In 1871, HMS Devastation created something of a sensation; it had no sails and relied solely on its 800 hp engine for propulsion; it had turrets fore and aft for a pair of muzzle-loading, rifled, 12-inch guns, which could train through 280 degrees – the main armament therefore being on top of the hull rather than within. The sailors were less than pleased with their accommodation, however, as when asked by a journalist what it was like below decks, the reply came that it was like living in, ‘rat holes with tinned air.’35 It is to be hoped that this was improved by the introduction of the first RN ironclad with electric lighting, HMS Inflexible of 1881.
Further Progress in the Air
While Neville was a babe in arms, a series of significant events in respect of lighter-than-air aviation took place in France. Firstly, in 1883–84, the Tissandier brothers, Gaston (1839–1906) and Albert (1843–1899), designed, built and flew the first dirigible powered by electricity. The envelope had a capacity of 37,400 cubic feet (1058 cubic metres) and was 92 feet (28 metres) long, with a maximum diameter of 30 feet (9.10 metres). The basket was fitted with a propeller and a small electric motor of less than 2 hp (1.48 kW) powered by a zinc-carbon battery. It made its first ascent from Auteuil, with the inventors on board, on 8 October 1883 and flew for about twenty minutes over the Bois de Bologne. A second ascent was made the following year, flying across Paris to Marolles-en-Brie.36 The Irish Times reported on the event:
‘Another interesting experiment in aerial navigation was tried on Friday by the brothers Gaston and Albert Tissandier; in shape their balloon resembles that of M. Giffard. The motive force is furnished by a Siemens dynamo which moves a screw. After leaving its moorings the balloon was carried by a strong west wind to the Seine, when its occupants set the screw in motion and caused it to remain almost stationary. It was then allowed to go with the current. After this it several times made headway against it. It was noticed that while the screw was working, the reporters, who followed in a carriage, could easily keep pace with it, but when the motion stopped and the wind was allowed to have its own way, they were immediately left far behind.’37
The Tissandier brothers’ airship.
On 8 August 1884, French Army Balloon Corps Captains, Charles Renard (1847–1905) and Arthur Krebs (1850–1935), took off from the French Army balloon establishment at Chalais-Meudon Park, in the electrically-powered (batteries and 8 hp (5.92 kW) electric motor) dirigible, La France, which had a capacity of 66,000 cubic feet (1868 cubic metres). It had a very large, two-bladed propeller at the front of the bamboo, canvas-covered car and at the rear, a rudder and an elevator. The envelope was 165 feet (50.29 metres) in length, had a maximum diameter of 27 feet 6 inches (8.38 metres) and was made from varnished Chinese silk.
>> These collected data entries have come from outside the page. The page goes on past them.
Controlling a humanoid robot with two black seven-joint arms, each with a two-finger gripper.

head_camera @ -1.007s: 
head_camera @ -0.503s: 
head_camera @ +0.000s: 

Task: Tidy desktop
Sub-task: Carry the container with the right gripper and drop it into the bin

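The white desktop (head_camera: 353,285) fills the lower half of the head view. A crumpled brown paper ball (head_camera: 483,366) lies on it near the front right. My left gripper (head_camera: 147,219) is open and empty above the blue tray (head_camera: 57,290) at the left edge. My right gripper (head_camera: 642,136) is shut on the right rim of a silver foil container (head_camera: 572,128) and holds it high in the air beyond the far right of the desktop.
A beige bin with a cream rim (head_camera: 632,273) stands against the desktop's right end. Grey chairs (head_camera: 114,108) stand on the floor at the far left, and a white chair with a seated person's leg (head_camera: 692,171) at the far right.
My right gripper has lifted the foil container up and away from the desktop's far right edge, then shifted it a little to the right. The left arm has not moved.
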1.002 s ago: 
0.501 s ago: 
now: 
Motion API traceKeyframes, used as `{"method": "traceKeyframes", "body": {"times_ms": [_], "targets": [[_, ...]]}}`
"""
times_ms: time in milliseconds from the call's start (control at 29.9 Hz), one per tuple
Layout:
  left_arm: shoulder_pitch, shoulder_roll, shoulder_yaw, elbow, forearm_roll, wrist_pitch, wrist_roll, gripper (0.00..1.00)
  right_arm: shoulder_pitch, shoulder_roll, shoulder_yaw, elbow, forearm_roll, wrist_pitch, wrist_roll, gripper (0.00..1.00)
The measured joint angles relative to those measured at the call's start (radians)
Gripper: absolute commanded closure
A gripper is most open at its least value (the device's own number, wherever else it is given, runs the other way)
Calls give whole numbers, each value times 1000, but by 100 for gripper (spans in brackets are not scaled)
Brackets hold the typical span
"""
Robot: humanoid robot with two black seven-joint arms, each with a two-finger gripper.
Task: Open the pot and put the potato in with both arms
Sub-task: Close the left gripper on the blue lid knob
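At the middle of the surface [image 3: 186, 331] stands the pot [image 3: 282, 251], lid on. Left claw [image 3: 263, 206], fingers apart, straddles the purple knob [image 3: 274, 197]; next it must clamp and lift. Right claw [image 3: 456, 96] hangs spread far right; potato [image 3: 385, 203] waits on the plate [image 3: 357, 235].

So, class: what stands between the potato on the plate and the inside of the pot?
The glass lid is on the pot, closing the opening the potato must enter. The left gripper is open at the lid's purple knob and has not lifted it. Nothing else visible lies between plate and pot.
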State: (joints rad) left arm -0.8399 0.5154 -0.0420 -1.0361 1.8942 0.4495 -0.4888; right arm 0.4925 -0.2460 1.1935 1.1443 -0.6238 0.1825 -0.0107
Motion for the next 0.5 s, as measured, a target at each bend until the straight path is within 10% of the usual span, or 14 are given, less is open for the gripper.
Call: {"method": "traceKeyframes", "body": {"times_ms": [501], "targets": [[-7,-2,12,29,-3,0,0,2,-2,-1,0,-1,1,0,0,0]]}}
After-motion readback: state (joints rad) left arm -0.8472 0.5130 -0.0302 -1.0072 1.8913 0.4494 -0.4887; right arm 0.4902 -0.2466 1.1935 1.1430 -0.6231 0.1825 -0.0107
It was the first aircraft in history to return to its starting point against the wind, making a return trip of twenty-three minutes, covering 5 miles (8 km). The pilots described their trip as follows:
‘At four o’clock on a particularly calm afternoon the balloon, set free and having a very low ascensional force, rose up slowly to the height of the surrounding plateaux. The engine was put into motion and soon, under its impulse, the balloon increased its speed, faithfully obeying the slightest action of its rudder.’38
Charles Renard and Arthur Krebs.
La France at Chalais in 1884.
They steered for Villacoublay, and over the town executed a broad turn and proceeded back to Chalais at a height of about 1000 feet (304 metres). They commenced their descent above the landing field:
‘During this time we had to go backwards and forwards several times in order to keep the balloon over the landing point. At a height of 250 feet (76 metres) we dropped a rope, which was seized by men on the ground and the balloon was brought back to the same meadow from where it had left.’39
In the words of the correspondent writing for the Irish Times:
‘The apparatus is described as a balloon pointed at both ends like a whaleboat, and holding the usual supply of gas. Below is a net containing, in addition to the officer who attended the valve and the other who steered, certain electrical accumulators, which supplied a motor, employed to set in motion a screw propeller by which the balloon, so far as we can make out, is not only driven in space, but also to some extent guided in the same way that a ship is directed in its true course by means of a rudder.’40
Renard informed the press that his flight was just the start of a revolution, not only in aerostatics, but also in warfare, with armies being flown vast distances across trackless wastes to relieve beleaguered cities such as Khartoum – which was at that time much featured in the daily news and was eventually relieved (but not by air) in January 1885, just two days after the death of General Gordon. He also predicted aerial services for passengers and mails. Several further successful flights were made over the course of the following year.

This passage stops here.